> **The task**:
Reproduce each line below with no alterations.

* * * * * * * * *

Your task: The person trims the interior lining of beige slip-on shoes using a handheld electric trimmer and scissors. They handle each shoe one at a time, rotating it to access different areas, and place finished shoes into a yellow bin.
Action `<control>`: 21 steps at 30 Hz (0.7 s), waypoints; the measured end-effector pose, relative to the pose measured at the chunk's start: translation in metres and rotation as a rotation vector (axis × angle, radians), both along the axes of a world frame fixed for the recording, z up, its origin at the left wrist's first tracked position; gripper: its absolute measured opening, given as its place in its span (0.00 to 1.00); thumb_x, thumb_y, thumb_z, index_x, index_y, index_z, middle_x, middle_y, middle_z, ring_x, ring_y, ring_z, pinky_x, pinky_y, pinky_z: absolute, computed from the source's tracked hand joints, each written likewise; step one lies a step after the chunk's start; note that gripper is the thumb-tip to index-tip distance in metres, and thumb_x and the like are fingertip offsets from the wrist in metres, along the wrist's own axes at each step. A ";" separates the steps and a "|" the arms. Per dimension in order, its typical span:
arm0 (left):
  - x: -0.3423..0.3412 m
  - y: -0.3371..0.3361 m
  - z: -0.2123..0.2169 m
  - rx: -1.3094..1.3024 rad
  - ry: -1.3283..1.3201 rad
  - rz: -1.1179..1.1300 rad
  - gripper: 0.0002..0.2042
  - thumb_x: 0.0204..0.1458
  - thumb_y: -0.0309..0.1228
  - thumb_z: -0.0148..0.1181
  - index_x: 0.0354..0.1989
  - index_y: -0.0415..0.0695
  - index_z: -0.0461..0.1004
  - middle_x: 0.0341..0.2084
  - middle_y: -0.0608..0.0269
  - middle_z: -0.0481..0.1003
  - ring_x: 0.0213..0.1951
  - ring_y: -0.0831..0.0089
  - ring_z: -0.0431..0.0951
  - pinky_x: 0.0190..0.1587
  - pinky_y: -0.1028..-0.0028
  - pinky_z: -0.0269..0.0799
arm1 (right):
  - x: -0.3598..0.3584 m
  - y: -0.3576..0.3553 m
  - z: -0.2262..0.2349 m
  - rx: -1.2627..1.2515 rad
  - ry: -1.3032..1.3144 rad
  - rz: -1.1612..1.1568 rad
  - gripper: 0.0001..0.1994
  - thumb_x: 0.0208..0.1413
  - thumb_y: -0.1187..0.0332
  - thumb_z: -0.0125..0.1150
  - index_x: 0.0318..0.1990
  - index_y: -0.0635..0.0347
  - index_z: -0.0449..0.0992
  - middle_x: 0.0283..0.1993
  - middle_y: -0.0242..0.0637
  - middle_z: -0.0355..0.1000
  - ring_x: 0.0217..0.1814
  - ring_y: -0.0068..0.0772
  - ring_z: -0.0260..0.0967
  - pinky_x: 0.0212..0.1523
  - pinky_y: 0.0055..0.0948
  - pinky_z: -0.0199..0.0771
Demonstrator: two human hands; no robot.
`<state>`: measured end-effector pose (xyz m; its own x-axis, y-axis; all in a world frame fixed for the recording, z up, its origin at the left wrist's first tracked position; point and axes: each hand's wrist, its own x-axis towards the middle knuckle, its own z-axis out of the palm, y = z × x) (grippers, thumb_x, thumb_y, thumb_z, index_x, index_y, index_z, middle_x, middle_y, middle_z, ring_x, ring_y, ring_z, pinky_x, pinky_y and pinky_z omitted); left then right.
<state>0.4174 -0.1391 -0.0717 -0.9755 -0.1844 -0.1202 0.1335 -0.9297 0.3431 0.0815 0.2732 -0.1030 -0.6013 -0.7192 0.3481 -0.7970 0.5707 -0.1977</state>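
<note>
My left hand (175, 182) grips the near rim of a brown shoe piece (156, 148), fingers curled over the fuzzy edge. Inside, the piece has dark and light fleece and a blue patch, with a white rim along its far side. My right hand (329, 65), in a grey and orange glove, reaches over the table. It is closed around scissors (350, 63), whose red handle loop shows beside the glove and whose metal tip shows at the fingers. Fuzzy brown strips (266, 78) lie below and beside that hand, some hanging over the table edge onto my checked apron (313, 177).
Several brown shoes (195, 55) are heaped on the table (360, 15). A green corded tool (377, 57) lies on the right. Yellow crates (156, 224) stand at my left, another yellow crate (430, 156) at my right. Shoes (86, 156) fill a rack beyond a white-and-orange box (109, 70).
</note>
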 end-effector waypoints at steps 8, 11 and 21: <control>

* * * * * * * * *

> **Solution for this exercise**:
Your task: The person trims the interior lining of beige slip-on shoes using a handheld electric trimmer and scissors. They handle each shoe one at a time, rotating it to access different areas, and place finished shoes into a yellow bin.
Action `<control>`: 21 steps at 30 Hz (0.7 s), waypoints; the measured end-effector pose, relative to the pose measured at the chunk's start: translation in metres and rotation as a rotation vector (axis × angle, radians), both along the axes of a world frame fixed for the recording, z up, its origin at the left wrist's first tracked position; gripper: its absolute measured opening, given as its place in its span (0.00 to 1.00); thumb_x, thumb_y, thumb_z, index_x, index_y, index_z, middle_x, middle_y, middle_z, ring_x, ring_y, ring_z, pinky_x, pinky_y, pinky_z: absolute, computed from the source's tracked hand joints, each written likewise; step one lies a step after the chunk's start; note that gripper is the thumb-tip to index-tip distance in metres, and thumb_x and the like are fingertip offsets from the wrist in metres, along the wrist's own axes at each step. A ";" separates the steps and a "|" the arms. Per dimension in order, its typical span:
arm0 (left):
  - x: -0.3423..0.3412 m
  - y: -0.3371..0.3361 m
  - z: -0.2123..0.2169 m
  - rx: -1.3094..1.3024 rad
  - ry: -1.3283..1.3201 rad
  - rz: -1.1179..1.1300 rad
  - gripper: 0.0002..0.2042
  - thumb_x: 0.0204..0.1458
  - thumb_y: -0.0309..0.1228
  - thumb_z: -0.0148..0.1181
  - index_x: 0.0354..0.1989
  - index_y: -0.0415..0.0695
  - index_z: -0.0461..0.1004
  - middle_x: 0.0341..0.2084
  - middle_y: -0.0608..0.0269
  - middle_z: -0.0481..0.1003
  - ring_x: 0.0213..0.1951
  - ring_y: -0.0831..0.0089
  - ring_z: -0.0431..0.0951
  - pinky_x: 0.0190..0.1587
  - pinky_y: -0.1028..-0.0028
  - pinky_z: -0.0269..0.0799
arm1 (right):
  - x: -0.3598..0.3584 m
  - y: -0.3576..0.3553 m
  - z: -0.2262..0.2349 m
  - rx: -1.2627..1.2515 rad
  - ry: -1.3032..1.3144 rad
  - rz: -1.1612..1.1568 rad
  - gripper: 0.0001..0.1994
  - thumb_x: 0.0208..0.1413
  - thumb_y: -0.1187..0.0332
  - thumb_z: -0.0125..0.1150
  - index_x: 0.0318..0.1990
  - index_y: -0.0635..0.0347
  - index_z: -0.0449..0.0992
  - middle_x: 0.0283..0.1993
  - middle_y: -0.0242..0.0637
  - middle_z: -0.0355..0.1000
  - ring_x: 0.0217..0.1814
  - ring_y: -0.0068..0.0772
  - ring_z: -0.0260..0.0967
  - pinky_x: 0.0212..0.1523
  - pinky_y: 0.0055..0.0948
  - pinky_z: -0.0199..0.0771
Demonstrator: two human hands; no robot.
`<state>`: measured end-effector pose (xyz m; its own x-axis, y-axis; all in a world frame fixed for the recording, z up, its origin at the left wrist's first tracked position; point and axes: each hand's wrist, its own x-axis towards the middle knuckle, its own z-axis out of the palm, y = z × x) (grippers, thumb_x, thumb_y, thumb_z, index_x, index_y, index_z, middle_x, middle_y, middle_z, ring_x, ring_y, ring_z, pinky_x, pinky_y and pinky_z omitted); left then right.
<state>0.4174 -0.1391 -0.0717 -0.9755 -0.1844 -0.1202 0.1335 -0.9297 0.3431 0.0815 0.2732 -0.1030 -0.6013 -0.7192 0.3481 -0.7970 0.5707 -0.1977</state>
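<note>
My left hand (175, 182) grips the near rim of a brown shoe piece (156, 148), fingers curled over the fuzzy edge. Inside, the piece has dark and light fleece and a blue patch, with a white rim along its far side. My right hand (329, 65), in a grey and orange glove, reaches over the table. It is closed around scissors (350, 63), whose red handle loop shows beside the glove and whose metal tip shows at the fingers. Fuzzy brown strips (266, 78) lie below and beside that hand, some hanging over the table edge onto my checked apron (313, 177).
Several brown shoes (195, 55) are heaped on the table (360, 15). A green corded tool (377, 57) lies on the right. Yellow crates (156, 224) stand at my left, another yellow crate (430, 156) at my right. Shoes (86, 156) fill a rack beyond a white-and-orange box (109, 70).
</note>
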 end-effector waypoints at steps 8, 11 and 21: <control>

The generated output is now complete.